Saturday, April 30th, 2011

HOLLYWOOD FOREVER CEMETERY

Andreas Dippel, operatic tenor and impressario

 

 

  

 

By Allan R. Ellenberger

 

Andreas Dippel, a once famous tenor in German opera at New York’s Metropolitan Opera house, was distinguished for his progressive and far-reaching vision. Dippel was born in Kassel, Germany on November 30, 1866. His family was not musical and he was destined for a business career. At 16 he worked for a bank and remained there for five years. At the same time he was developing his voice with singing groups and under the coaching of Mme. Zottmayer of the Royal Court Theatre of Kassel.

 

In 1887 he left home and tried his hand at being an opera singer. In the fall of that year he made his debut in the Stadttheatre of Bremen as Lionel in Flotow’s opera Martha, beginning an engagement that lasted, with one important interruption, until 1892. He sang several smaller roles in Bayreuth in 1889, and become a member of the Vienna State Opera in 1893. He sang there until 1898 in 27 roles, including Marcello in the Vienna premiere of Leoncavallo’s La bohème. During that period he also sang in London’s Royal Opera House.

 

He made his first American appearance at the Metropolitan on November 26, 1890, in Alberto Franchetti’s Asrael. Except for a concert tour, he did not sing in the United States after that season until 1898, when he became a permanent member of the Metropolitan Company, then managed by Maurice Grau.

 

For twelve years Dippel was one of the important figures in opera in New York, first as a tenor of exceptional versatility, able to jump into a part at a half hour’s notice, possessing a repertoire of 150 roles; then, from 1908 to 1910, as administrative manager of the company in association with the newly arrived Giulio Gatti-Casazza as general manager. When Dr.

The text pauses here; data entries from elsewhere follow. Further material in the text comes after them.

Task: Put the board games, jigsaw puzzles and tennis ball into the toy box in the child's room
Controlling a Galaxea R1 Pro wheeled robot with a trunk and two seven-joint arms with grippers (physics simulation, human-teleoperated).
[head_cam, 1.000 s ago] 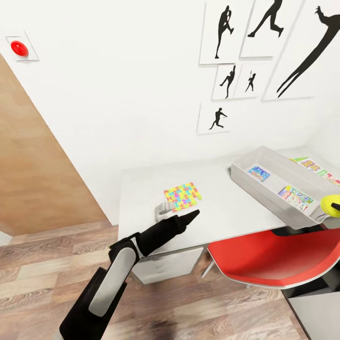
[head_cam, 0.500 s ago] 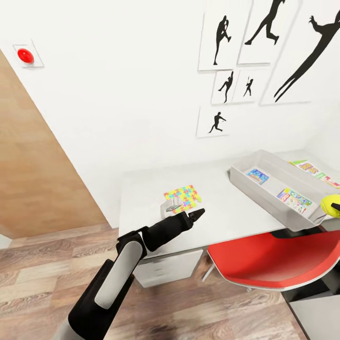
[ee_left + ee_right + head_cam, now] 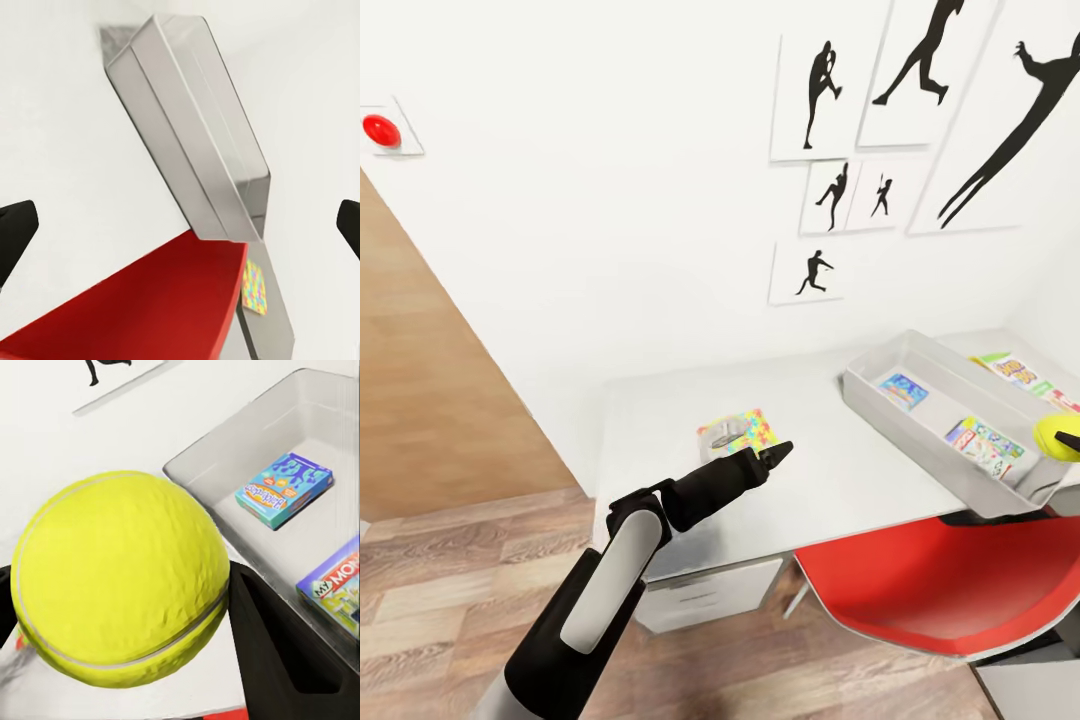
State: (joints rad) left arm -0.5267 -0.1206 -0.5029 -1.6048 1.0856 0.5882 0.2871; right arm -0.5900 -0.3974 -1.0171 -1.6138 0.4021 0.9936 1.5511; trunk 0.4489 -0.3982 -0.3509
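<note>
A multicoloured jigsaw puzzle (image 3: 740, 430) lies flat on the grey table (image 3: 830, 480). My left gripper (image 3: 775, 455) hovers open just in front of it, fingertips (image 3: 15, 232) spread wide with nothing between them. To the right stands the grey toy box (image 3: 880, 410) with two board games inside: a blue one (image 3: 905, 390) and a Monopoly (image 3: 985, 445). A third board game (image 3: 1020, 372) lies on the table behind the box. My right gripper (image 3: 1065, 440) is shut on the yellow-green tennis ball (image 3: 112, 562), beside the box's near end. A second jigsaw puzzle (image 3: 255, 289) shows past the box's end in the left wrist view.
A red chair seat (image 3: 940, 580) sits under the table's front edge, below the toy box. White drawers (image 3: 710, 595) are beneath the table top. A brown door (image 3: 430, 380) and a red wall button (image 3: 380, 130) are at the left. Black silhouette pictures (image 3: 920, 70) hang above the table.
The head view has shifted a little. My left arm has reached slightly forward, so its wrist now overlaps the puzzle's near edge. The tennis ball stays in my right gripper.
</note>
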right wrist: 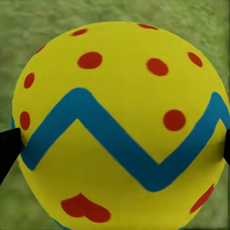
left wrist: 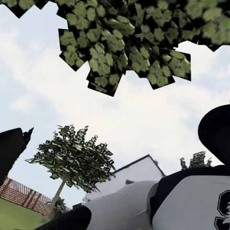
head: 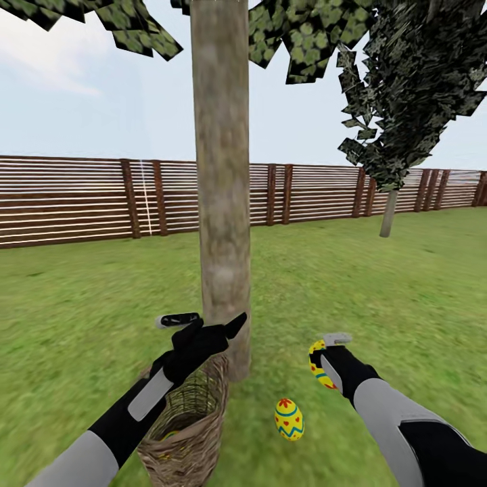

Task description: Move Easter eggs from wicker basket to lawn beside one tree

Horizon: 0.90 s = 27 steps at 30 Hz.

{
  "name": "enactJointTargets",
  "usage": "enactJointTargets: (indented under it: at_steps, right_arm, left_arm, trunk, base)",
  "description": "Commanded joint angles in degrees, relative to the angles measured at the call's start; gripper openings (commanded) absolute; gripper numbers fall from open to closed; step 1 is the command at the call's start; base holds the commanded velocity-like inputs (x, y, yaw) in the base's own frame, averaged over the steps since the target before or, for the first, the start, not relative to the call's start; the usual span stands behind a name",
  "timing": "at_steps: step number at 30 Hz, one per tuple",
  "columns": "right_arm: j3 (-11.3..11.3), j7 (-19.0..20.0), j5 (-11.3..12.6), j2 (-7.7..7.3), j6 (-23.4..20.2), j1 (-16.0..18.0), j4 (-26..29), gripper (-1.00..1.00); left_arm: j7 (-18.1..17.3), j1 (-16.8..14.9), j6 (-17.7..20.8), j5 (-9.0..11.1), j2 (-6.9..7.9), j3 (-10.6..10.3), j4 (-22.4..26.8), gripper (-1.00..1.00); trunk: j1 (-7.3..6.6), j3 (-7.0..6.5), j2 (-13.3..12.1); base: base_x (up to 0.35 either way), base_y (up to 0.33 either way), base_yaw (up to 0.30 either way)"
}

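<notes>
1. One Easter egg (head: pixel 289 419) is seen lying on the lawn (head: pixel 379 297) close to the foot of the thick pale tree trunk (head: pixel 222 203), so one placement can be judged done.
2. A second egg (head: pixel 316 364) is held in the right gripper (head: pixel 325 362) above the grass, to the right of the trunk; in the right wrist view the held egg (right wrist: pixel 120 124) sits between the two dark fingertips, the jaws closed against its sides. It has not yet been set down.
3. The wicker basket (head: pixel 186 426) stands on the lawn just beside the trunk, partly hidden by the left arm. A small patch of yellow is glimpsed through the weave low down (possibly the third egg, though this cannot be confirmed).
4. The left gripper (head: pixel 203 325) hangs over the basket rim, against the trunk; its jaws appear spread and nothing is held.
5. Judged remaining: the held egg is to be lowered near the same tree, and whatever is left in the basket taken out and placed there too.
</notes>
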State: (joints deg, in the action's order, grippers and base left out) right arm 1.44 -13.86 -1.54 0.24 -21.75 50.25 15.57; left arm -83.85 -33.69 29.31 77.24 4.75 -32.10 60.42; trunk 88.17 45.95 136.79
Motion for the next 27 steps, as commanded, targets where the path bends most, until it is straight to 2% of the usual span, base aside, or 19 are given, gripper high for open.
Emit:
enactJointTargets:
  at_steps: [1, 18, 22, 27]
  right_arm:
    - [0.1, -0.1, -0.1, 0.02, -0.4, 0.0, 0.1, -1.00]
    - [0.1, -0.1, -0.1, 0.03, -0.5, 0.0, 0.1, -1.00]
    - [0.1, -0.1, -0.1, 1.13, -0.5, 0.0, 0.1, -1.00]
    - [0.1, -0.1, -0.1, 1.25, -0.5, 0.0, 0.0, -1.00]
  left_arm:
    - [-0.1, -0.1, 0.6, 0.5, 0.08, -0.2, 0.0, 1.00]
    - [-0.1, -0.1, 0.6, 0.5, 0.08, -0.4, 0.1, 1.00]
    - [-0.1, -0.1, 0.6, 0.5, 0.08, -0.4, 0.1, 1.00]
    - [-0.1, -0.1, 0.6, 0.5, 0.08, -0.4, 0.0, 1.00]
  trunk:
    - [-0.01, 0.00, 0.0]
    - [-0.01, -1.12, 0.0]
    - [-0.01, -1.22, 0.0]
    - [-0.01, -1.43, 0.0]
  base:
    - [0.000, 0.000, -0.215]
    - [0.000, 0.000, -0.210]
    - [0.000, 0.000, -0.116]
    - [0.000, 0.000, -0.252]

Lee De Forest approached the management of the Metropolitan management for permission to attempt the radio broadcast of opera, Dippel enthusiastically consented, even allowing Caruso himself to sing into the microphone.

 

Early in this regime it was apparent that all was not harmonious in the executive offices. The outcome of whatever disagreements existed was a superficially happy one. Dippel resigned in April 1910, to assume the management of the Chicago Opera Company, which he guided for three years through the difficult period of its beginning and early development. Again rumors of internal discord arose and he left the organization after receiving a year’s salary, $25,000, and other rewards for his promise not to re-enter opera in Philadelphia or Chicago for three years. Thereafter he tried various operatic ventures, none winning more than a temporary success.

 

 

 

 

In 1914 he formed the Dippel Opera Comique Company which produced the Broadway premiere of Lilac Domino at the 44th Street Theatre on October 28, 1914. It ran for 109 performances and then toured the United States. Rather less successful was Dippel’s next Broadway production, The Love Mill, which opened at the 48th Street Theatre on February 17, 1918 and closed five weeks later after 52 performances.  Dippel had his own opera school at the Ithaca Conservatory of Music in the 1920s.

 

In 1920 he was reported to be gaining a livelihood by selling life insurance in Chicago. In May, 1921, a large testimonial concert was given for Dippel at the Metropolitan, following a similar benefit in Chicago. Two years later, along with Hugo Riesenfeld, Dippel once again became an advisor to De Forest when he introduced on Broadway, the Phonofilm, or talking pictures. This scheme to give opera in motion picture houses in combination with “jazz” and a fashion show failed, as did his United States Grand Opera Company.  

 

In 1924 he divorced his wife, the Countess Anita Dippel of Vienna, whom he married in 1890, on the ground of desertion. Once again with De Forest, in 1925 they recorded in the Century Theatre the notable Wagnerian score of the German film Siegfried, arranged by Riesenfeld – the first serious attempt anywhere to utilize the then new sound-on-film for so significant a departure. From then on, Dippel always insisted that the sound-picture would eventually become the medium for the masses of grand opera.

 

Dippel was brought to Hollywood in 1928 by Metro-Goldwyn-Mayer and worked in the studio synchronization department. The following year he was injured by a street car and spent six months in the hospital. While there he was taken from the studio payroll and was left without finances, yet he toiled indefatigably on his own on the different problems of multi-lingual films.

 

During the last few months of his life, unknown to most of his friends from whom he had gradually withdrawn, he had become destitute.  On May 15, 1932, Dippel’s body was found in his room at the Hollywood Hotel; the cause of death was heart disease. Because he was penniless, his funeral was placed under the direction of the Motion Picture Relief Fund and plans were made to bury him at Valhalla Cemetery where they normally placed indigent actors. However, several friends donated money to buy him a crypt at Hollywood Cemetery next to that of actress Renee Adoree.

 

Dippel’s funeral was conducted at Pierce Brothers Mortuary on Washington Boulevard and was attended by several score of intimate friends and associates, including Joseph Zoellner, Sr., Andres de Segurola and Mme. Sophie Traubman, who sang with Dippel in the Metropolitan; Charles Dalmores, formerly of the Chicago Grand Opera and Dr. Lee De Forest. His crypt marker was paid for by a friend and former student.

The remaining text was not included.